What you should do: Only the lines from the one containing "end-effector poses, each" through the one containing "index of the" should be printed, exactly as they appear below, with both ends included.

Material for this task:
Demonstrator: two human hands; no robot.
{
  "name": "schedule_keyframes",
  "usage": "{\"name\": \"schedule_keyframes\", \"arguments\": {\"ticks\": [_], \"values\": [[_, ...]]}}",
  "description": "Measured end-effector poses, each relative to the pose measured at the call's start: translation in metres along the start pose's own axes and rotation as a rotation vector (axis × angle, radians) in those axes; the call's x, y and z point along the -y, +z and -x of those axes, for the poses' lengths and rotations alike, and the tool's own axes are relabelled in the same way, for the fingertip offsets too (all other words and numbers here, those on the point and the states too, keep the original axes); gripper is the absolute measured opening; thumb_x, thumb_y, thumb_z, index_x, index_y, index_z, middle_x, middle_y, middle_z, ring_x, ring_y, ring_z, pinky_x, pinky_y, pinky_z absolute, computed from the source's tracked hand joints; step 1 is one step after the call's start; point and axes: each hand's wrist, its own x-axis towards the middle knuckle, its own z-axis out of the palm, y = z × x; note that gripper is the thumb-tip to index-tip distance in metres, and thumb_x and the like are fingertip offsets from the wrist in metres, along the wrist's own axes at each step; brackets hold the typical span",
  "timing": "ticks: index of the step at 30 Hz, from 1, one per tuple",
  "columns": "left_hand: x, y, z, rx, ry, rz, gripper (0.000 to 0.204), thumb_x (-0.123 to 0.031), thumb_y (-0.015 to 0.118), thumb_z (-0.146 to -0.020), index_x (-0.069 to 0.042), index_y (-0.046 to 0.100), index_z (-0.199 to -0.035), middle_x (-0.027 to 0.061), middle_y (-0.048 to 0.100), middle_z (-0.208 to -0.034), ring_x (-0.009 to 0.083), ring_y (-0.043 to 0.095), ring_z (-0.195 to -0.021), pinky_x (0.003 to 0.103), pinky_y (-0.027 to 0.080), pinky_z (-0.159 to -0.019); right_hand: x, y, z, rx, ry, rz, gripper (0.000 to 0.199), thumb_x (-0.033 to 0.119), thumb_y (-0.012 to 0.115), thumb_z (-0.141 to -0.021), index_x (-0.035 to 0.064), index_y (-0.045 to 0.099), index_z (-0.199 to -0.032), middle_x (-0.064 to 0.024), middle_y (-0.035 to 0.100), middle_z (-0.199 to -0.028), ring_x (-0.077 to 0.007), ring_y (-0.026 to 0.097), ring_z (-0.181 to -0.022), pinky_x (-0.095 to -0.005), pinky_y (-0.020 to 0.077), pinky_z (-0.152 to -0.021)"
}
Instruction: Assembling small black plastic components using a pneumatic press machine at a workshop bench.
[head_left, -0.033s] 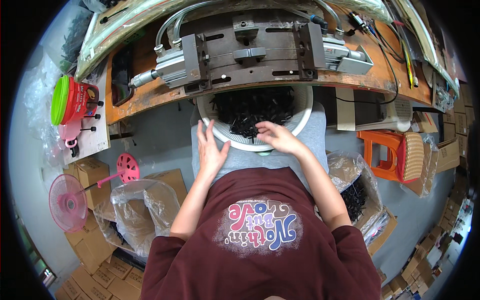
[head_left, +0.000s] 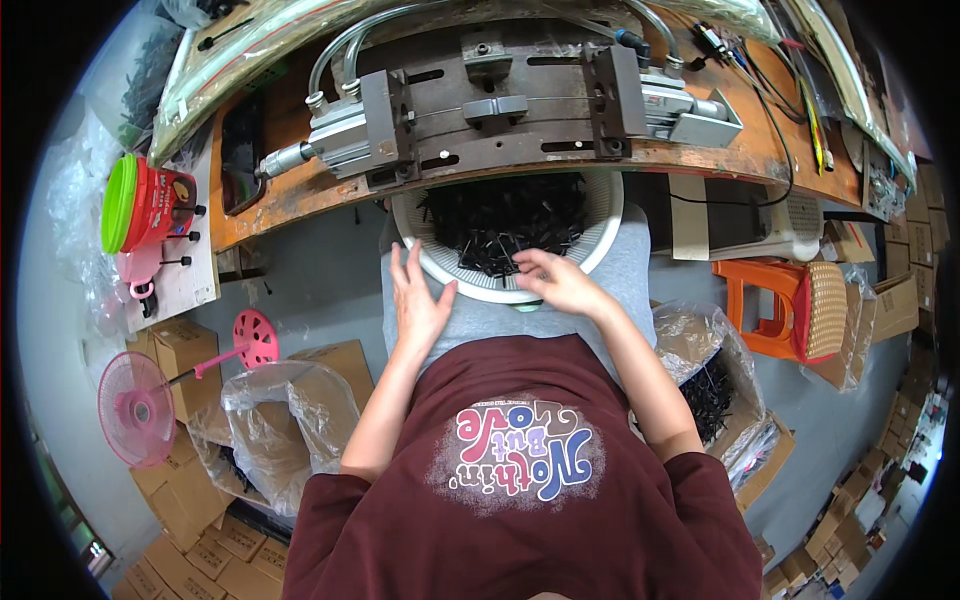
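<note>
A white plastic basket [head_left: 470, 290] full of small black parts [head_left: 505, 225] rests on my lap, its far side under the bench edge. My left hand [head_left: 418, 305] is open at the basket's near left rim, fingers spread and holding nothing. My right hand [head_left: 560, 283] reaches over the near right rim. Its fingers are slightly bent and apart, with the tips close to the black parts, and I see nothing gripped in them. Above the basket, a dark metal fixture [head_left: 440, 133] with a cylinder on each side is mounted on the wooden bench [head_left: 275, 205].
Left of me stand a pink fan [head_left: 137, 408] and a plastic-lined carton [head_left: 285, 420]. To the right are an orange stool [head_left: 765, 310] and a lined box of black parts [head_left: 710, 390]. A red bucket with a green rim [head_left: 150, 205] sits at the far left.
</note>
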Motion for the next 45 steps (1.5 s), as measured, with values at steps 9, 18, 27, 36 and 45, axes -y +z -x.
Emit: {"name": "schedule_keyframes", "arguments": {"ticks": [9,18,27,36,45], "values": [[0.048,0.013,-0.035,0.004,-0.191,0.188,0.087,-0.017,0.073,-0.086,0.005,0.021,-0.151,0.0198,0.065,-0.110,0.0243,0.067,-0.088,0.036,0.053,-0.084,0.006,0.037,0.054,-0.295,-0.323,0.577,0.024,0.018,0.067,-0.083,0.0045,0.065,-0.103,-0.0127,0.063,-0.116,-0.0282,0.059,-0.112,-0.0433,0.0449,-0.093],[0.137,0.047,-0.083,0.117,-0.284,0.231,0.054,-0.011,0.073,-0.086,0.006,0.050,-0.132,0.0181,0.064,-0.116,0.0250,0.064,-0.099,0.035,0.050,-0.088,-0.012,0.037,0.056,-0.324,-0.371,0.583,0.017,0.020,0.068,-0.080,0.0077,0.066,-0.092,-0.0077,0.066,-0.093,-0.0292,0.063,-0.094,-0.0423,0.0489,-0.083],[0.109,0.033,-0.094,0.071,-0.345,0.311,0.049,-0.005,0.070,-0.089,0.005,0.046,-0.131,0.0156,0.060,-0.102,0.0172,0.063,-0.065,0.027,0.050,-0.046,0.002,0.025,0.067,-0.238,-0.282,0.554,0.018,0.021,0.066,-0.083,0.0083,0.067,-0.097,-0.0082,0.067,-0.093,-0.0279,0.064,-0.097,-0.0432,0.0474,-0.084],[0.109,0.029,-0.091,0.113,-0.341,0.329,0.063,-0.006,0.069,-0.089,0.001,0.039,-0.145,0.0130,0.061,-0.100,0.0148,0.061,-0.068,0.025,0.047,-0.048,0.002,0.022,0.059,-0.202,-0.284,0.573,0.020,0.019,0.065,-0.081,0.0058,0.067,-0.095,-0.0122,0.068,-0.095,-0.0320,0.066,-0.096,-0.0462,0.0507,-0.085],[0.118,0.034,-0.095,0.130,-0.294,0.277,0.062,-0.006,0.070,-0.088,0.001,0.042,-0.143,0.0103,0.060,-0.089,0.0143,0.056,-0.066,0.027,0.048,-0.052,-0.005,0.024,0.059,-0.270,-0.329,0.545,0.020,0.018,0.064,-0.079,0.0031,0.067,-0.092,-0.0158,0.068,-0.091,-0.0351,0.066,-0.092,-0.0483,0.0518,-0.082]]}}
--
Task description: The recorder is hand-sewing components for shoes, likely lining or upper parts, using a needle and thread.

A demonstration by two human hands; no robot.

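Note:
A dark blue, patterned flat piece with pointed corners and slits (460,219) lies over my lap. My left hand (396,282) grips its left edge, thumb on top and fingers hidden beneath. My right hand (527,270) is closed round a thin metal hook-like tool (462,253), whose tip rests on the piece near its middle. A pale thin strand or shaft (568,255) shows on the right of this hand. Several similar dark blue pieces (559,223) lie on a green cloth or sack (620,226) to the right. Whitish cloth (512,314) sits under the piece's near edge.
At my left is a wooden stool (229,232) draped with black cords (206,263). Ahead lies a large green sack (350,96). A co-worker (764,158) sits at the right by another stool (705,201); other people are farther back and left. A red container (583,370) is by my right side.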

Result of the exercise:
  "description": "Measured end-effector poses, each relative to the pose measured at the call's start: translation in metres along the start pose's own axes and rotation as a rotation vector (axis × angle, radians) in those axes; the call's x, y and z point along the -y, +z and -x of those axes, for the poses' lengths and rotations alike, and the tool's own axes are relabelled in the same way, for the fingertip offsets too (all other words and numbers here, those on the point and the states too, keep the original axes); gripper is the absolute measured opening; thumb_x, thumb_y, thumb_z, index_x, index_y, index_z, middle_x, middle_y, middle_z, ring_x, ring_y, ring_z, pinky_x, pinky_y, pinky_z absolute, computed from the source's tracked hand joints; step 1 is one step after the call's start; point and axes: each hand's wrist, its own x-axis towards the middle knuckle, its own z-axis out of the palm, y = z × x; note that gripper is the thumb-tip to index-tip distance in metres, and thumb_x and the like are fingertip offsets from the wrist in metres, along the wrist's own axes at each step; brackets hold the typical span",
  "timing": "ticks: index of the step at 30 Hz, from 1, one per tuple",

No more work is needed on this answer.